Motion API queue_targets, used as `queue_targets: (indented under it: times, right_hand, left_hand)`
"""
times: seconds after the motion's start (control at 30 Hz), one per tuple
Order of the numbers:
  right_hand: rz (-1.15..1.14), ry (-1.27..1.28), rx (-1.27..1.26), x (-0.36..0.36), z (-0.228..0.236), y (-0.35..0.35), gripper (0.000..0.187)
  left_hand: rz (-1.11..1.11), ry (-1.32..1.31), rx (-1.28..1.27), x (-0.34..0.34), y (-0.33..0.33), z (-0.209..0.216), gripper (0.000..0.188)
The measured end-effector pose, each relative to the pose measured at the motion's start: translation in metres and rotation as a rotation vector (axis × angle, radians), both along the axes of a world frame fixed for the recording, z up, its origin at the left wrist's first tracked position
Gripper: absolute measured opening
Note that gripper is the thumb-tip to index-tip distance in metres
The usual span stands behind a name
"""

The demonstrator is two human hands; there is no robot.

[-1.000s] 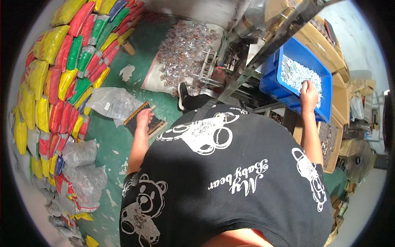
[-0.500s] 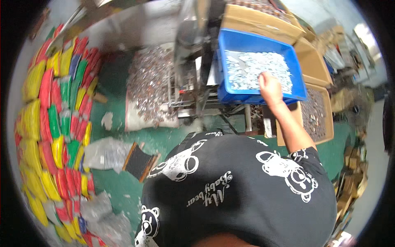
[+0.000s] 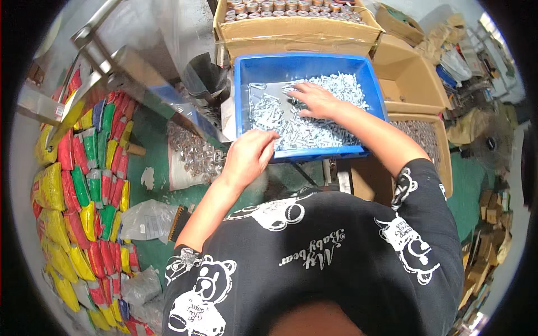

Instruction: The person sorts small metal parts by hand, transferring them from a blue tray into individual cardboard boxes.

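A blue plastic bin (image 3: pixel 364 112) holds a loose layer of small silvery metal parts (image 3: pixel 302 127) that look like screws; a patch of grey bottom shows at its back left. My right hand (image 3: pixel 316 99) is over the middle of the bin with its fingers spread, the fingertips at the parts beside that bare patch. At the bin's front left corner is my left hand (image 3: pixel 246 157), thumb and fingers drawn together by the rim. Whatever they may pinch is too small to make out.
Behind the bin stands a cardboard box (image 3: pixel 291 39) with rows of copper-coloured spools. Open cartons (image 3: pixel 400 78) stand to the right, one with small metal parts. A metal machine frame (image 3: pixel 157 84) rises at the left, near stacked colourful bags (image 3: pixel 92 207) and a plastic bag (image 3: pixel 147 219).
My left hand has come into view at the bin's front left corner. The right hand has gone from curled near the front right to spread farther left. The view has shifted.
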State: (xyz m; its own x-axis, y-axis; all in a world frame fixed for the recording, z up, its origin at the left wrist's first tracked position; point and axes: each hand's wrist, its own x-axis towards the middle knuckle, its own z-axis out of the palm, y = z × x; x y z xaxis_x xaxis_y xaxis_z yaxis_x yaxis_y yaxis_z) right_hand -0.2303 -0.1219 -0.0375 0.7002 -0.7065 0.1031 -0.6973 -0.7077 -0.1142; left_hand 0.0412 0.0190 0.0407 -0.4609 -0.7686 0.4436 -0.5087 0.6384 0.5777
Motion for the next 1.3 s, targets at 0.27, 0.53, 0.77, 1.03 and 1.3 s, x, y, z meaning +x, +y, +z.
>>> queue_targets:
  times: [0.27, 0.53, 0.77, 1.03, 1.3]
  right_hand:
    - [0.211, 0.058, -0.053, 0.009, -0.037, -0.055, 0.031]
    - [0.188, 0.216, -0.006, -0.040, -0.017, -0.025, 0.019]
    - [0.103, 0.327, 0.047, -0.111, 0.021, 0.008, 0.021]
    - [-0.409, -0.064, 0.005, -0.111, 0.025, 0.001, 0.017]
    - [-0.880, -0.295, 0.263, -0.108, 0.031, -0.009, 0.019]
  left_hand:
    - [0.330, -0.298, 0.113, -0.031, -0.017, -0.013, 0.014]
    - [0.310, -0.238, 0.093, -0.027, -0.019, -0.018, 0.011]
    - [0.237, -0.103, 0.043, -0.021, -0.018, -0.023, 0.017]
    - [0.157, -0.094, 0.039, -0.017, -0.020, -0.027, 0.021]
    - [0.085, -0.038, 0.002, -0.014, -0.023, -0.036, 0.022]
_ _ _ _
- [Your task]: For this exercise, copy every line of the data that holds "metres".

- [Task output]:
The measured end-effector pose, each relative to the pose measured at the motion's start: translation in metres and rotation as a rotation vector (axis × angle, radians), both along the axes of a world frame fixed for the recording, z up, its origin at the left wrist's first tracked position
Note that gripper is the thumb-tip to index-tip distance in metres

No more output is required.